> AVAILABLE DATA
+===+

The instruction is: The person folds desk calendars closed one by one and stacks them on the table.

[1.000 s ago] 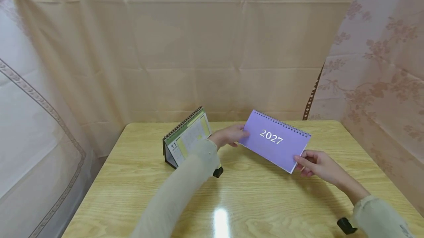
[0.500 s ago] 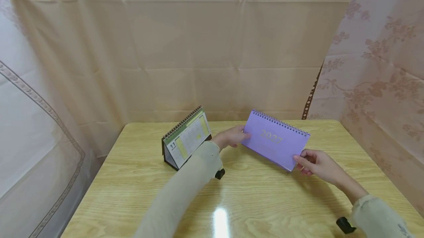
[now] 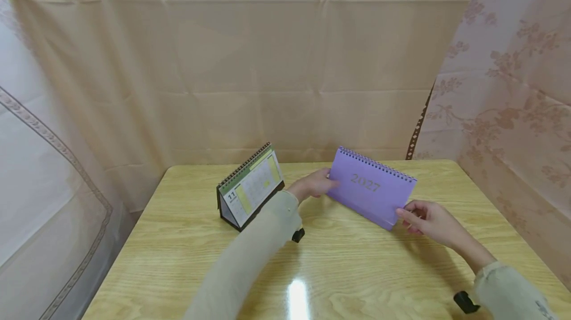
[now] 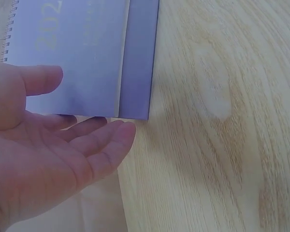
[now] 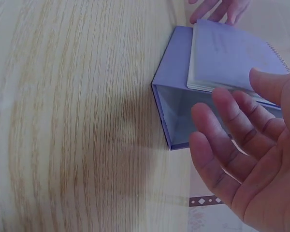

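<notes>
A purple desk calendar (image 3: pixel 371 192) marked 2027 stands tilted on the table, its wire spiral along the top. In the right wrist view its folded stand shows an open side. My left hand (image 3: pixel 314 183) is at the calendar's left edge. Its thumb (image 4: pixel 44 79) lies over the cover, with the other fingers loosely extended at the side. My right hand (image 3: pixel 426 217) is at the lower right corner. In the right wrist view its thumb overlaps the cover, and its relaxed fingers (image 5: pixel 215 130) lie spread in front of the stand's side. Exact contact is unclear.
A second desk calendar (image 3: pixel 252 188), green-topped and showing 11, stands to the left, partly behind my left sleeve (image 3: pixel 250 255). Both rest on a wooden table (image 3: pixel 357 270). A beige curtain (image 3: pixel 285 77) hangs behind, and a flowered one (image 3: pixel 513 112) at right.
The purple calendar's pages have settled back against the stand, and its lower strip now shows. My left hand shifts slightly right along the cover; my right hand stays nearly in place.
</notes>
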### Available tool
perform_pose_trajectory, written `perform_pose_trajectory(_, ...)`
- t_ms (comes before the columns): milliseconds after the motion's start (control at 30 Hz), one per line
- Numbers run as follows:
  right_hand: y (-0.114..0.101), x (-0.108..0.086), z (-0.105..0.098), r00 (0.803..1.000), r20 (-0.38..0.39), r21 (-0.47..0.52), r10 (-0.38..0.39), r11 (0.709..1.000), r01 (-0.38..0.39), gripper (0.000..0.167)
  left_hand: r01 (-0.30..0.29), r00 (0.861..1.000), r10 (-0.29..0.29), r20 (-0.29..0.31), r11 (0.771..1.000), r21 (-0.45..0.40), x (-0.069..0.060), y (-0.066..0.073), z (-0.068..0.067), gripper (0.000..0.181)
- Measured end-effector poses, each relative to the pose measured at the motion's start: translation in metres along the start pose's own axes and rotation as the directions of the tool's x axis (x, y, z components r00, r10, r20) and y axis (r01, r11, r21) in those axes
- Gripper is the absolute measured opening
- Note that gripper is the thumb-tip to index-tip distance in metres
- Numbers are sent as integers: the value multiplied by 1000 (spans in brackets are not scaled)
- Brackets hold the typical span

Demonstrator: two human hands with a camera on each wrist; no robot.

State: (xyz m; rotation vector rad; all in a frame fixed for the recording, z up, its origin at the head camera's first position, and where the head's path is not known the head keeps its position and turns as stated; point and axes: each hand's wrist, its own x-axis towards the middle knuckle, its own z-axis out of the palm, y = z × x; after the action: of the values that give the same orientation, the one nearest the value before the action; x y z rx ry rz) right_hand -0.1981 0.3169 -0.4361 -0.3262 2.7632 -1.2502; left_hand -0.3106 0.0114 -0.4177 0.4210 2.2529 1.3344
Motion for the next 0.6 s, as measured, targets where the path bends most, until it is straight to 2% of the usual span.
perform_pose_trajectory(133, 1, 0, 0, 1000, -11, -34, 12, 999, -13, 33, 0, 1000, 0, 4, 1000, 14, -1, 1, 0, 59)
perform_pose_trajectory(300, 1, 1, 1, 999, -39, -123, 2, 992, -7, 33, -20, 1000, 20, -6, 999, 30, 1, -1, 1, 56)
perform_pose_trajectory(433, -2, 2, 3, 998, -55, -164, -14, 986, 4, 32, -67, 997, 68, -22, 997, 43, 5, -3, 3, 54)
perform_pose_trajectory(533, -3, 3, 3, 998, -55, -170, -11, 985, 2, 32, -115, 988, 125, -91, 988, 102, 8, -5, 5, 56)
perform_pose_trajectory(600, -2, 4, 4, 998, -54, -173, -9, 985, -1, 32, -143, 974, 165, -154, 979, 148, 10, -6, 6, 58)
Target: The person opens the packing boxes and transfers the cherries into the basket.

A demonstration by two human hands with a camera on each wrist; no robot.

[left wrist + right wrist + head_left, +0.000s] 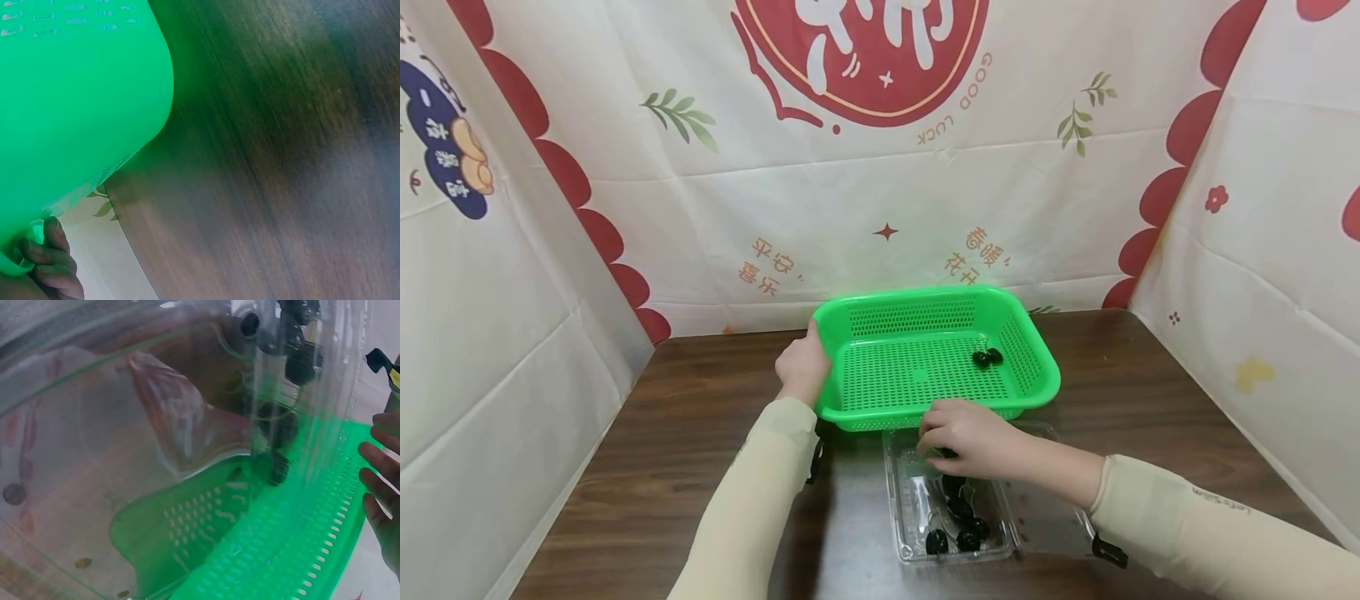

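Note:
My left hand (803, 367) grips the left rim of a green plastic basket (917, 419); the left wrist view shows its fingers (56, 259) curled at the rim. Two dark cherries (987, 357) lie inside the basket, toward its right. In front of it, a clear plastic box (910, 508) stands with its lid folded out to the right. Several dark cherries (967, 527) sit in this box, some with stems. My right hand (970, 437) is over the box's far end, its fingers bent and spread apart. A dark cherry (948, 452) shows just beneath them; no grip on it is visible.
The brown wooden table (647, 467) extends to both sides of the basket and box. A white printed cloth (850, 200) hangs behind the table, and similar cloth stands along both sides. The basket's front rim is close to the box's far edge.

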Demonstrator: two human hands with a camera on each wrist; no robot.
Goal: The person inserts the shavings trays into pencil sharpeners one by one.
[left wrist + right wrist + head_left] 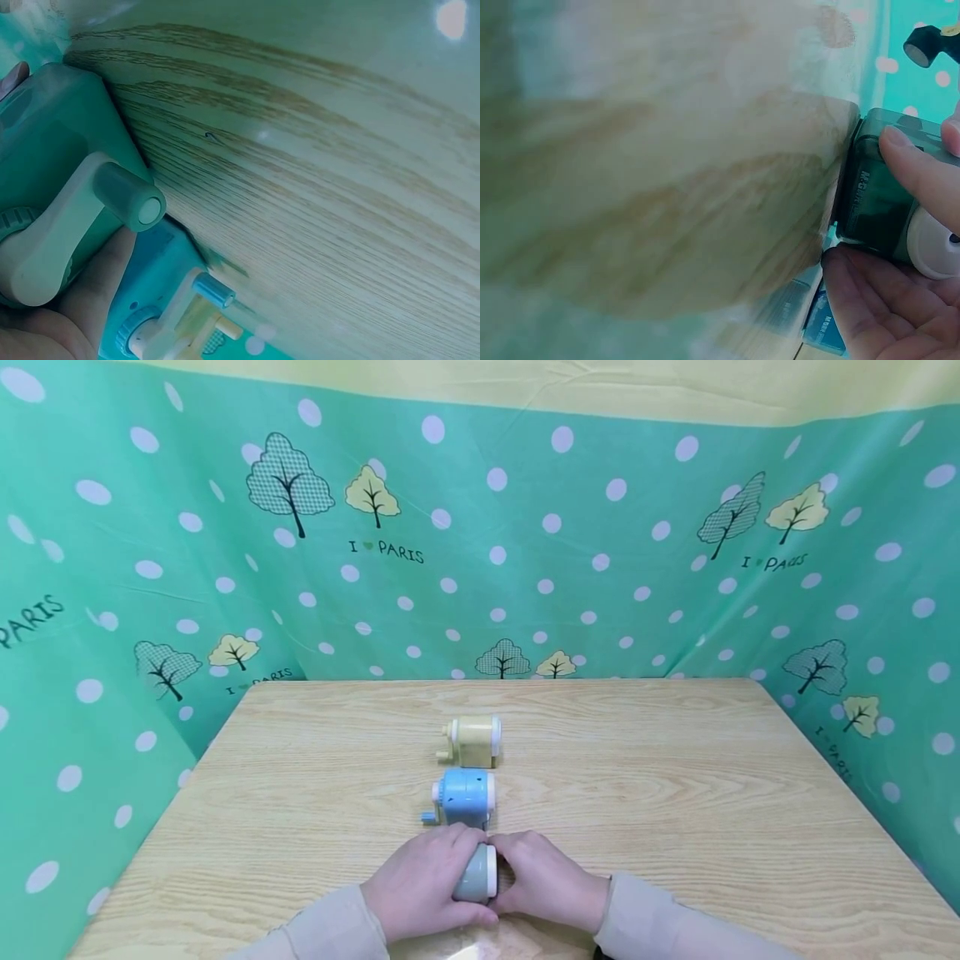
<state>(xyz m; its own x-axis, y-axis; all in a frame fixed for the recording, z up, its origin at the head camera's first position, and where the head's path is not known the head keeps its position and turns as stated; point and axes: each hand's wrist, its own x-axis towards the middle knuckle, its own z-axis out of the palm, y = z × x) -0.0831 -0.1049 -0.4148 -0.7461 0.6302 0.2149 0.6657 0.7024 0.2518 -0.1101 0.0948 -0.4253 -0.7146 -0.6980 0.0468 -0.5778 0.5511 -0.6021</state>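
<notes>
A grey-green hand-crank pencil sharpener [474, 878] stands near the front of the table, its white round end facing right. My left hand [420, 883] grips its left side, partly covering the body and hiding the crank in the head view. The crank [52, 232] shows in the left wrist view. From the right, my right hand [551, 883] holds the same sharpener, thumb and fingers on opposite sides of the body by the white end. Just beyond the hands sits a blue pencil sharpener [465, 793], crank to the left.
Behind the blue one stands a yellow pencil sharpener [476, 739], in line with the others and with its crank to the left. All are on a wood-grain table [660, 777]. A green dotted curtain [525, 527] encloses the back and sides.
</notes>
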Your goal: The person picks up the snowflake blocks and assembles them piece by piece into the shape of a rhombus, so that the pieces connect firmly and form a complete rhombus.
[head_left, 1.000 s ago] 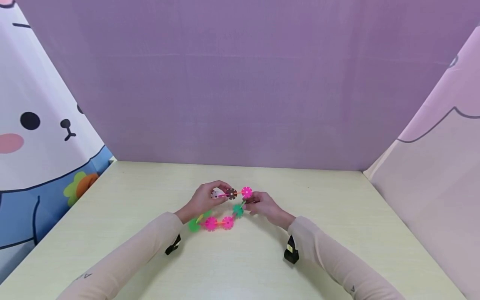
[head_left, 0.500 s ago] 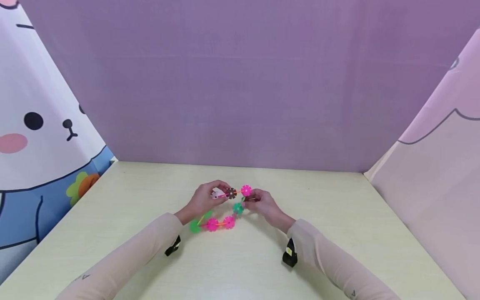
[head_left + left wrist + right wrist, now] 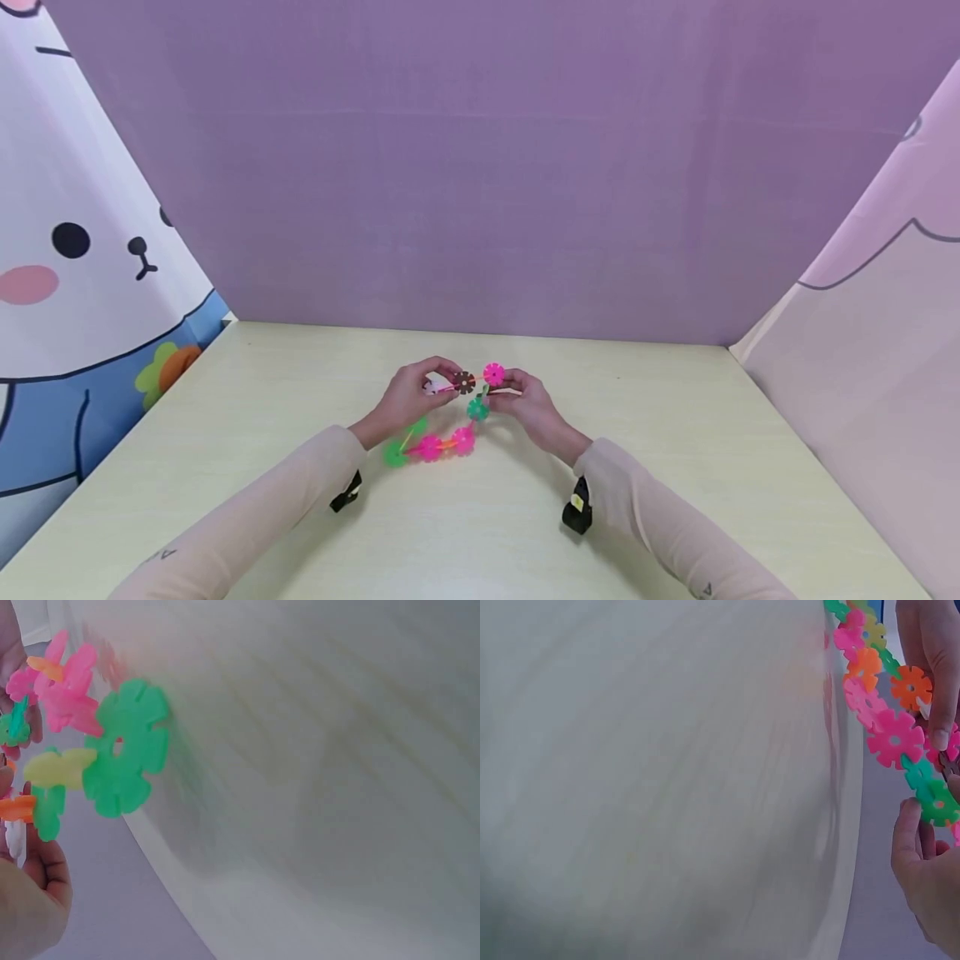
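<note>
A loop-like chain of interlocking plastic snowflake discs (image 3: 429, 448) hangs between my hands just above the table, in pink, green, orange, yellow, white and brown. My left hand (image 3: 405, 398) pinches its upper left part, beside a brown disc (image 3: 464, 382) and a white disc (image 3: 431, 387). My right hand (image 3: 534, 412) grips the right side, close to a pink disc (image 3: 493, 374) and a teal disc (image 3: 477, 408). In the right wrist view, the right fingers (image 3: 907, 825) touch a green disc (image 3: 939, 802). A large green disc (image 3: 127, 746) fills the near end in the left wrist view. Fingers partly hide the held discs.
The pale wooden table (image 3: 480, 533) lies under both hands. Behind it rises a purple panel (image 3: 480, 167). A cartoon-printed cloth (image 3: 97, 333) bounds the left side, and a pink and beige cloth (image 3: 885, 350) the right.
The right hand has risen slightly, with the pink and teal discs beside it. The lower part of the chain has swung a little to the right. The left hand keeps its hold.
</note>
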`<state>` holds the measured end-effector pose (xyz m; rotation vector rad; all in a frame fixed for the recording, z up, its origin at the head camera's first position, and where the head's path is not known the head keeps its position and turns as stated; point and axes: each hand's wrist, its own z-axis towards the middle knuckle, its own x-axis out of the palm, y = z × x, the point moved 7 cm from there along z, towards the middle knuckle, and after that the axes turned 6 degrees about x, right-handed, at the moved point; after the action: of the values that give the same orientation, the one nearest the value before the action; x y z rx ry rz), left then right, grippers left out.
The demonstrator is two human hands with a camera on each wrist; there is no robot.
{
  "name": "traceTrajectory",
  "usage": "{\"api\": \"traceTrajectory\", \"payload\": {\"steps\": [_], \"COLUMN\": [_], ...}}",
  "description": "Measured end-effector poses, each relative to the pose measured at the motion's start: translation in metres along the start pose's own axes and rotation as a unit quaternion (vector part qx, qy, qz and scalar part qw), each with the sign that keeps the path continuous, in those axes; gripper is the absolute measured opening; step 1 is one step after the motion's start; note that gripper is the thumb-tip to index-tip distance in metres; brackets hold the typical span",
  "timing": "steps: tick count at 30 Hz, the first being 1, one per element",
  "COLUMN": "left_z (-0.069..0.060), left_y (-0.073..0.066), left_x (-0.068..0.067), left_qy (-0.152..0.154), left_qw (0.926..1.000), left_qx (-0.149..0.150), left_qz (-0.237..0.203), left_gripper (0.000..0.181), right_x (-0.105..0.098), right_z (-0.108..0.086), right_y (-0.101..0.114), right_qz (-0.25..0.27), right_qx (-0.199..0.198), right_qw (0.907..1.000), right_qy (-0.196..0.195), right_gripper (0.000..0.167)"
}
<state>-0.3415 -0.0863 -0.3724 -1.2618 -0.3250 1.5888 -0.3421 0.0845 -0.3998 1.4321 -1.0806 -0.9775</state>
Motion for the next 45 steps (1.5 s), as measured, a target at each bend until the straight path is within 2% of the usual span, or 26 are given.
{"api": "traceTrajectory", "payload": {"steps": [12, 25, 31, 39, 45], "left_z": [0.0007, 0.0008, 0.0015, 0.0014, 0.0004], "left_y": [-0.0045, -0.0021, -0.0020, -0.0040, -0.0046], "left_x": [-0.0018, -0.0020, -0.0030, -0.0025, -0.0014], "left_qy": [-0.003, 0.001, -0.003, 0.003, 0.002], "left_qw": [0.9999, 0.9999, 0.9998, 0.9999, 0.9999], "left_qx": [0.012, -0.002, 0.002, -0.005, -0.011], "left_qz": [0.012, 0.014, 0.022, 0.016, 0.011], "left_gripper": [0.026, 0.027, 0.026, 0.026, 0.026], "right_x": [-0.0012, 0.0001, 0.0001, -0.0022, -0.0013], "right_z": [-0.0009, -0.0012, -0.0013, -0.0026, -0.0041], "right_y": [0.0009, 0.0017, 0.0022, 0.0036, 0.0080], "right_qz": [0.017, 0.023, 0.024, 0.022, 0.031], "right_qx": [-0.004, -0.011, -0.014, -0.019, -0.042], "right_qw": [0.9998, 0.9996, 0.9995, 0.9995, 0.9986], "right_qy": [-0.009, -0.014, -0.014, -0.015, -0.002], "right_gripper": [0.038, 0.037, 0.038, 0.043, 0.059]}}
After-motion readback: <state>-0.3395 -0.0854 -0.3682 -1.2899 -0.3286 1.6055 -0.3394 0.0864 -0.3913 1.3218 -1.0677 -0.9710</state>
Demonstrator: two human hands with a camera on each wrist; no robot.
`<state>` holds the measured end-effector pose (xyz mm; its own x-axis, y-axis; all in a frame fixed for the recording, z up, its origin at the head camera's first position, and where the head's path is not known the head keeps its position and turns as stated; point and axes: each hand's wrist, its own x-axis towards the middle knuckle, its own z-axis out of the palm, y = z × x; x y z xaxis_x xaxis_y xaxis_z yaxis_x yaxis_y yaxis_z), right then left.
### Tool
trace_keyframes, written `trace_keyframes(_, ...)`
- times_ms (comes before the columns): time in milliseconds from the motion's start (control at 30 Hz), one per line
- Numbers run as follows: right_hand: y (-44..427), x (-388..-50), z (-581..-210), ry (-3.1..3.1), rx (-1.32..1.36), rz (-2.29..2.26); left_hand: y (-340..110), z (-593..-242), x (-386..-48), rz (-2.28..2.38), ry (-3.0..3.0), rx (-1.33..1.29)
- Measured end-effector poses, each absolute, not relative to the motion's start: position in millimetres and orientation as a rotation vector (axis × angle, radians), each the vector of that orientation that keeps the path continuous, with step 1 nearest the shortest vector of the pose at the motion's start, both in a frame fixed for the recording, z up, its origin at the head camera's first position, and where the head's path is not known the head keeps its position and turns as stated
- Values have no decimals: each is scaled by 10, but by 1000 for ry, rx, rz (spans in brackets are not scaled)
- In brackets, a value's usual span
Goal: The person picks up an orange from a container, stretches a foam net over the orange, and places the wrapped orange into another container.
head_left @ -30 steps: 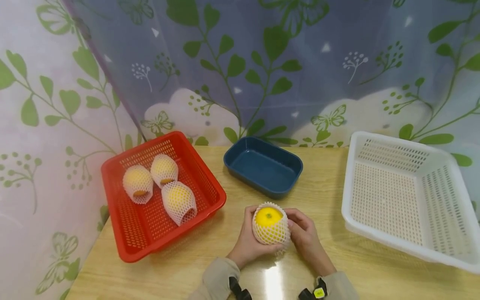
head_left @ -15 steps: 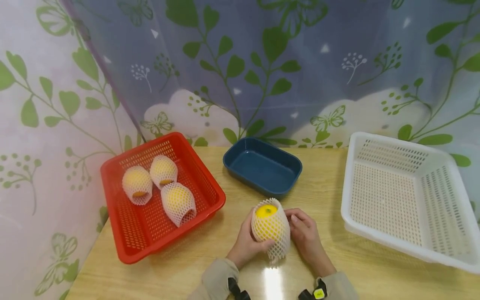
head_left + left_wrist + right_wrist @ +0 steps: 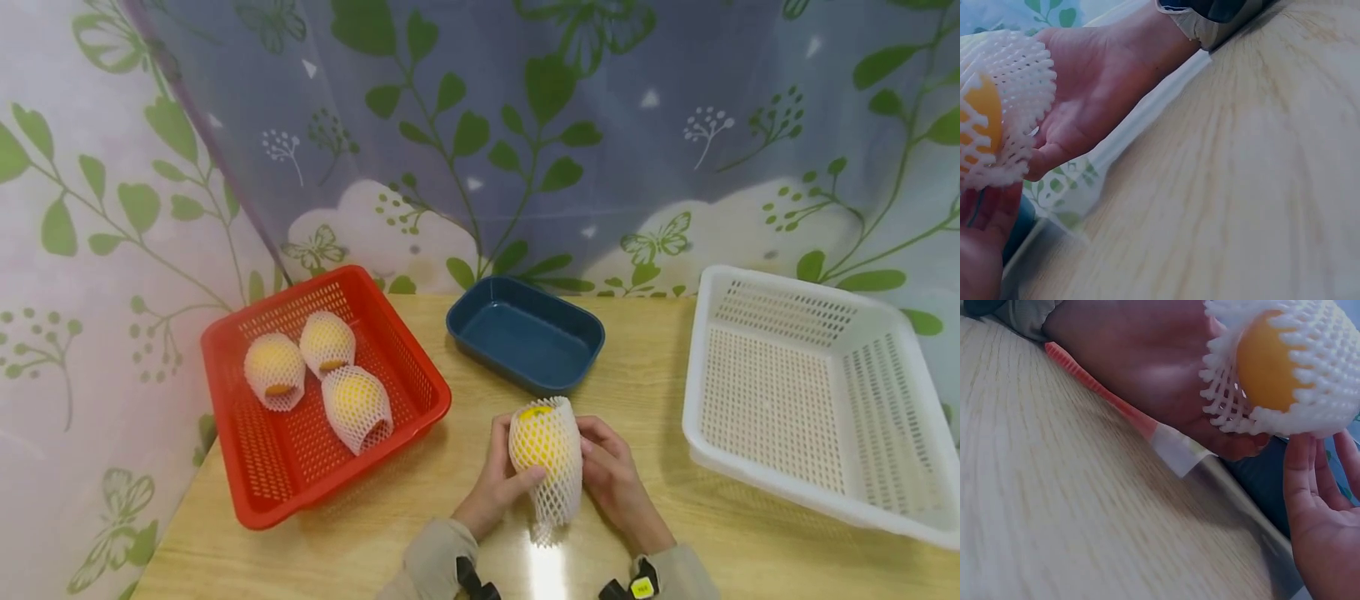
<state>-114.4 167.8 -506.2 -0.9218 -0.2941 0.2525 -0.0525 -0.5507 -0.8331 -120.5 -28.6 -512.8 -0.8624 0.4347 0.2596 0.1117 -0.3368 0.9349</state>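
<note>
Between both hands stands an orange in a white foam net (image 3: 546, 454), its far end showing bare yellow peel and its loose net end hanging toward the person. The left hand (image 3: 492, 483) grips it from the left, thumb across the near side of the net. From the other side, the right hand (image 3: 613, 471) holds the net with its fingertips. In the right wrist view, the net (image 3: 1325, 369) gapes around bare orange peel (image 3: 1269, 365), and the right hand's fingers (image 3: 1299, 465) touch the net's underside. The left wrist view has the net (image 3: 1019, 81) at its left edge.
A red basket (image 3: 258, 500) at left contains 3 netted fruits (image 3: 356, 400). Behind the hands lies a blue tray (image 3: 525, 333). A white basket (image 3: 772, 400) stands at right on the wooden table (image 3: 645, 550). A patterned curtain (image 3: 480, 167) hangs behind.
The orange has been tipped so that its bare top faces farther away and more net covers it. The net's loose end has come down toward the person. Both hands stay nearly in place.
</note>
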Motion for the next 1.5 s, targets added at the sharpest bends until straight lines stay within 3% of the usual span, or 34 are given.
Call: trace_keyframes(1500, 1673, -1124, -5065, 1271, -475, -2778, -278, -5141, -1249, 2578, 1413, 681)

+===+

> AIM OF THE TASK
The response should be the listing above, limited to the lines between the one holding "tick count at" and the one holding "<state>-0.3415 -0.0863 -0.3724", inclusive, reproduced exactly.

> RESPONSE TO THIS TASK
  "timing": "steps: tick count at 30 Hz, the first being 1, one per element",
  "COLUMN": "left_z (-0.069..0.060), left_y (-0.073..0.066), left_x (-0.068..0.067), left_qy (-0.152..0.154), left_qw (0.926..1.000), left_qx (-0.149..0.150), left_qz (-0.237..0.203), left_gripper (0.000..0.181), right_x (-0.105..0.098), right_z (-0.108..0.086), right_y (-0.101..0.114), right_qz (-0.25..0.27), right_qx (-0.199..0.198), right_qw (0.907..1.000), right_qy (-0.196..0.195), right_gripper (0.000..0.167)"
}
<state>-0.3415 -0.0863 -0.3724 -1.2618 -0.3250 1.5888 -0.3421 0.0845 -0.3998 1.4321 -1.0806 -0.9775</state>

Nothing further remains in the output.